MATERIAL SUPPLIED Block Start

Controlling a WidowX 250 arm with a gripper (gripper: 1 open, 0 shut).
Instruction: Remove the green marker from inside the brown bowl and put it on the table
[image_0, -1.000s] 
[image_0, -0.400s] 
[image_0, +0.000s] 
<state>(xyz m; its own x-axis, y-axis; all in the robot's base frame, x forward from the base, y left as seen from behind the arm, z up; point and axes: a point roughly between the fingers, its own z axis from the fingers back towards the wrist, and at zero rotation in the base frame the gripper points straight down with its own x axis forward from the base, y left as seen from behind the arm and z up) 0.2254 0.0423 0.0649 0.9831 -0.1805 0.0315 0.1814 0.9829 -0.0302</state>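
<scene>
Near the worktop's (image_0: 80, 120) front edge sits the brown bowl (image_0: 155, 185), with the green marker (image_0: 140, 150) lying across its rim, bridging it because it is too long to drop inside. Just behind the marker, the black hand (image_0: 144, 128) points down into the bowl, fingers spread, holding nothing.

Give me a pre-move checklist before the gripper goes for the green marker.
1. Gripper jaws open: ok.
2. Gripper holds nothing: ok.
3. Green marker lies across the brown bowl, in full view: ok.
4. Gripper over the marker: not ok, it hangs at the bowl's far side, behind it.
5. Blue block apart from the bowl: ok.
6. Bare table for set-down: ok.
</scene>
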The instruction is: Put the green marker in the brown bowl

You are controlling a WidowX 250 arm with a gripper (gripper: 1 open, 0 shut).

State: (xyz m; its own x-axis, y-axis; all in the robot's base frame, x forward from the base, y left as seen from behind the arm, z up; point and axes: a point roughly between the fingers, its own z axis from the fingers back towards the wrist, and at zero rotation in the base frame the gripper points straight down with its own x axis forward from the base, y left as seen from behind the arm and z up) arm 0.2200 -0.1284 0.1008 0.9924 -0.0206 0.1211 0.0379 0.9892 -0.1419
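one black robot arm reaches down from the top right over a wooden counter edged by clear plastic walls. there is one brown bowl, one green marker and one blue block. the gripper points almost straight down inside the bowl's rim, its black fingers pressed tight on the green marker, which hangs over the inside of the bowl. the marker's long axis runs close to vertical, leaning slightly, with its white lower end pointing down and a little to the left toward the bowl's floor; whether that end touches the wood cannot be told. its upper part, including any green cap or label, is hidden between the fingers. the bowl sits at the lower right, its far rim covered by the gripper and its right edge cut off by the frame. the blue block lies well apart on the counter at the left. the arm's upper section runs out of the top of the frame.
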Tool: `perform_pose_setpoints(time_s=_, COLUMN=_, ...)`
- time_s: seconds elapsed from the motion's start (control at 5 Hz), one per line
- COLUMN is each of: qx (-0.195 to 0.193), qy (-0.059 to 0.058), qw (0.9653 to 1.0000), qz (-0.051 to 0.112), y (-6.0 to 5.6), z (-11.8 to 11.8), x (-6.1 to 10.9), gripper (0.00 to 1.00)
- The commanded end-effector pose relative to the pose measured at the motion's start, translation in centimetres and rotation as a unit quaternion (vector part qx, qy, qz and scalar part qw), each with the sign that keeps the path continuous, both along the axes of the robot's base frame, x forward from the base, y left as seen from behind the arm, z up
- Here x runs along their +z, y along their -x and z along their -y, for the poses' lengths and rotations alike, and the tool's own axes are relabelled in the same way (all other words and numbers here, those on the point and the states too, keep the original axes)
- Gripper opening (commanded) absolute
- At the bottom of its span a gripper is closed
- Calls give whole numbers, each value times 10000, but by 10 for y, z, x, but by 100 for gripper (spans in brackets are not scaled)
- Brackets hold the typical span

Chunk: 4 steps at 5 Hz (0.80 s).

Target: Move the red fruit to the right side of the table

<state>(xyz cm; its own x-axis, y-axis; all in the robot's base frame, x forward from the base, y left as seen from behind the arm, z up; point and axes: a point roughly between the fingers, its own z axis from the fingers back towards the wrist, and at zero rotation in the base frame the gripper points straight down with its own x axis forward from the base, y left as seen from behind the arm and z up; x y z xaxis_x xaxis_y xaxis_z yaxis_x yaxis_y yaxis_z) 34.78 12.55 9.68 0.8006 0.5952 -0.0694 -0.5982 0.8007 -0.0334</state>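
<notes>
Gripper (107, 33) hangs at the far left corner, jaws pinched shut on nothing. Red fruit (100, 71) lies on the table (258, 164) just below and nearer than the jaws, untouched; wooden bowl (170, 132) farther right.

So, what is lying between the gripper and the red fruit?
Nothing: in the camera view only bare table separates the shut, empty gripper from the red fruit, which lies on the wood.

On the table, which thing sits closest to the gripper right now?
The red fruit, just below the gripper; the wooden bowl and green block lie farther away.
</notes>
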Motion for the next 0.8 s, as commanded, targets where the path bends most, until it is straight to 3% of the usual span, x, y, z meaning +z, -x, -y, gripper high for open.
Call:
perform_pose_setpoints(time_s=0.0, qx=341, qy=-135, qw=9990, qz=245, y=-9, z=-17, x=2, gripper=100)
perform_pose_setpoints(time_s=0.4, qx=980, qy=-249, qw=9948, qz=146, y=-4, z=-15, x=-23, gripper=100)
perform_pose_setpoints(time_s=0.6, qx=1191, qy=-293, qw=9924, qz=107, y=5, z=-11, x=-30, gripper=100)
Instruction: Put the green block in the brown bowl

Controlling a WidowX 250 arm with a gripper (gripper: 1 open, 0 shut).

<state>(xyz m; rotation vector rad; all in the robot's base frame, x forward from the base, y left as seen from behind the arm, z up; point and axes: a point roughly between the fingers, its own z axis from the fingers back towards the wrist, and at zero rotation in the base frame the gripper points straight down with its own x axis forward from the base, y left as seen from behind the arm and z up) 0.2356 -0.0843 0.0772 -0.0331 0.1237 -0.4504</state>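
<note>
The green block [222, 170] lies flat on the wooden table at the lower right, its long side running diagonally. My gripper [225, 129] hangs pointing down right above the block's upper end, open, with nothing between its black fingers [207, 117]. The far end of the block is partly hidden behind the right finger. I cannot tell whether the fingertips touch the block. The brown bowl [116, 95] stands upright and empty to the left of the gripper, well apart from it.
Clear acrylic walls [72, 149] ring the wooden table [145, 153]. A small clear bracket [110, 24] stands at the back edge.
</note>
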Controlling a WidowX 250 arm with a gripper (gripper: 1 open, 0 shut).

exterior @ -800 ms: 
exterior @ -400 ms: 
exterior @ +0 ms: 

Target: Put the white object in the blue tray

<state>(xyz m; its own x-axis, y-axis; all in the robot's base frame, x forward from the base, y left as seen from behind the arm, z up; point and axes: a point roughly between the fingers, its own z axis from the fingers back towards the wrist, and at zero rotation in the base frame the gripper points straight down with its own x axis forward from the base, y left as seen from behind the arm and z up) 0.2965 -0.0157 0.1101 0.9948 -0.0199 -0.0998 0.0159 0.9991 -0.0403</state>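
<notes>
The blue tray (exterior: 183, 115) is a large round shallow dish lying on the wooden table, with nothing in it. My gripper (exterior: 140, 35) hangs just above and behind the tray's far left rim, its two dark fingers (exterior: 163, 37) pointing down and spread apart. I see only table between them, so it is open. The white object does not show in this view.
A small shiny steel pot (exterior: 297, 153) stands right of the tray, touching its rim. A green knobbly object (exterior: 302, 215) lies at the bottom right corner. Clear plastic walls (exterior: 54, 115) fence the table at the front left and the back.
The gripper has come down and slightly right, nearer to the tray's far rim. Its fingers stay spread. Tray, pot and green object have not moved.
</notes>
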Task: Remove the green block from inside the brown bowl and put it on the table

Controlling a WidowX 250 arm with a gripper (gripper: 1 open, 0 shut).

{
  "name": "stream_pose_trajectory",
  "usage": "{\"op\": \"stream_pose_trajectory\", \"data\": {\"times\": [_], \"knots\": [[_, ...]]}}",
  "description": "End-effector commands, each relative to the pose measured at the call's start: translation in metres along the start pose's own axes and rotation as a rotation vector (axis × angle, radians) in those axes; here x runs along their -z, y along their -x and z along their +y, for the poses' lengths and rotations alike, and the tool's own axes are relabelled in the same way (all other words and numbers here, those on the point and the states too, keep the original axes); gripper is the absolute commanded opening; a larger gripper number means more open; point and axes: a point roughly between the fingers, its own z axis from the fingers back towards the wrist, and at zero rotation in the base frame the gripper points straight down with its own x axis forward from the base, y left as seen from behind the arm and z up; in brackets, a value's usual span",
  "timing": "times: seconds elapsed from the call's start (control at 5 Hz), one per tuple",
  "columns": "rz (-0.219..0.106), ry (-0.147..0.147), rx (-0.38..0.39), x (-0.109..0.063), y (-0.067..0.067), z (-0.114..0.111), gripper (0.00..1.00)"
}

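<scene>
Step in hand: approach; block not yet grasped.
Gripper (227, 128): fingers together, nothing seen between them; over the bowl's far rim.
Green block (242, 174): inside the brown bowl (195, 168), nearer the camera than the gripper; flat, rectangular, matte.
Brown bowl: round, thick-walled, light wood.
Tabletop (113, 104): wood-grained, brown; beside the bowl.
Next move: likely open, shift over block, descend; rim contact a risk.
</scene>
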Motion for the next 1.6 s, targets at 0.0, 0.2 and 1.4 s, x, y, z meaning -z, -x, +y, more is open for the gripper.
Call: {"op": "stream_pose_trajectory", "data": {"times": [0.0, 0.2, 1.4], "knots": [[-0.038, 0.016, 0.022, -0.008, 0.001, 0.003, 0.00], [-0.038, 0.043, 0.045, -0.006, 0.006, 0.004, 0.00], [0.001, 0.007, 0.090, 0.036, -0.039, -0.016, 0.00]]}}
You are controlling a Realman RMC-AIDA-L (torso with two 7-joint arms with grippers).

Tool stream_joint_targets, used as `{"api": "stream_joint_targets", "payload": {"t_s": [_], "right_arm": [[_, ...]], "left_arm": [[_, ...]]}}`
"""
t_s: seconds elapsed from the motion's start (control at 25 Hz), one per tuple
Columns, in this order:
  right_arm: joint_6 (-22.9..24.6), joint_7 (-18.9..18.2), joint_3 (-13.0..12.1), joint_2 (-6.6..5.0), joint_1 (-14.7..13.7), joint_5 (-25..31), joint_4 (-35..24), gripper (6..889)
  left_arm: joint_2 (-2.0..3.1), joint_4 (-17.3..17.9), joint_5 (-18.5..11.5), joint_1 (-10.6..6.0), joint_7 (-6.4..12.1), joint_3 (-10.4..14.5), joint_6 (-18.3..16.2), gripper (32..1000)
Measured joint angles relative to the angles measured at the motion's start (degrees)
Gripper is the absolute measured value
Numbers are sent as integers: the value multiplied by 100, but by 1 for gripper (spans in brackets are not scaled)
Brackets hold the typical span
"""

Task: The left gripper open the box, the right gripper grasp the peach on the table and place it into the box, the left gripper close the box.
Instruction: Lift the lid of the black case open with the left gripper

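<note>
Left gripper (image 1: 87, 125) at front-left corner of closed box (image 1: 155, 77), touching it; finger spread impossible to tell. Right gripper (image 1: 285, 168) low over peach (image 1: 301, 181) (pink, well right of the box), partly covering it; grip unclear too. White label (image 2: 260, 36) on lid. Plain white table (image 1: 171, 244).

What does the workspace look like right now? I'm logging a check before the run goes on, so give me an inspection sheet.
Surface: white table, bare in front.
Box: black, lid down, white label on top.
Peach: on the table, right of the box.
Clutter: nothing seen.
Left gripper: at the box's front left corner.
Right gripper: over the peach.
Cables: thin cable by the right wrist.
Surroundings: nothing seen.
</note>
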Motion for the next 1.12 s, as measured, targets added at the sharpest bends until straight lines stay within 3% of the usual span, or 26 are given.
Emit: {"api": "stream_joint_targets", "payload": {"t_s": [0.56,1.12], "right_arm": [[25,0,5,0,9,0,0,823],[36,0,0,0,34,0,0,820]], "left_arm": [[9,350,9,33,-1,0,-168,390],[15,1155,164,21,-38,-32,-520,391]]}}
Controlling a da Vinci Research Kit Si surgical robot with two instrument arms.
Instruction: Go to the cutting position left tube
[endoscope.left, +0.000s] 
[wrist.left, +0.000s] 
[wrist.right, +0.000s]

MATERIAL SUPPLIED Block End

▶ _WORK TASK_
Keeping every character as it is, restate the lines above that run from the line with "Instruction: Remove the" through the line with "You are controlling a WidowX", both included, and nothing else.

▶ _TASK RESPONSE_
Instruction: Remove the green marker from inside the brown bowl and put it on the table
[image_0, -1.000s] 
[image_0, -0.400s] 
[image_0, +0.000s] 
<state>(xyz m; its own x-axis, y-axis; all in the robot's base frame, x forward from the base, y left as seen from behind the arm, z up; point and axes: a point roughly between the fingers, its own z axis from the fingers back towards the wrist, and at zero rotation in the base frame the gripper points straight down with its own x axis forward from the base, y left as seen from behind the arm and z up) 0.2254 0.0423 0.0649 0.9831 -0.1805 0.0315 0.1814 0.9829 -0.0302</state>
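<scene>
Near the worktop's (image_0: 80, 120) front edge sits the brown bowl (image_0: 155, 185), with the green marker (image_0: 140, 150) lying across its rim, bridging it because it is too long to drop inside. Just behind the marker, the black hand (image_0: 144, 128) points down into the bowl, fingers spread, holding nothing.

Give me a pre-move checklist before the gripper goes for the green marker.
1. Gripper jaws open: ok.
2. Gripper holds nothing: ok.
3. Green marker lies across the brown bowl, in full view: ok.
4. Gripper over the marker: not ok, it hangs at the bowl's far side, behind it.
5. Blue block apart from the bowl: ok.
6. Bare table for set-down: ok.
</scene>
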The instruction is: Put the green marker in the brown bowl

You are controlling a WidowX 250 arm with a gripper (gripper: 1 open, 0 shut).

The response is finished, and the exercise is complete.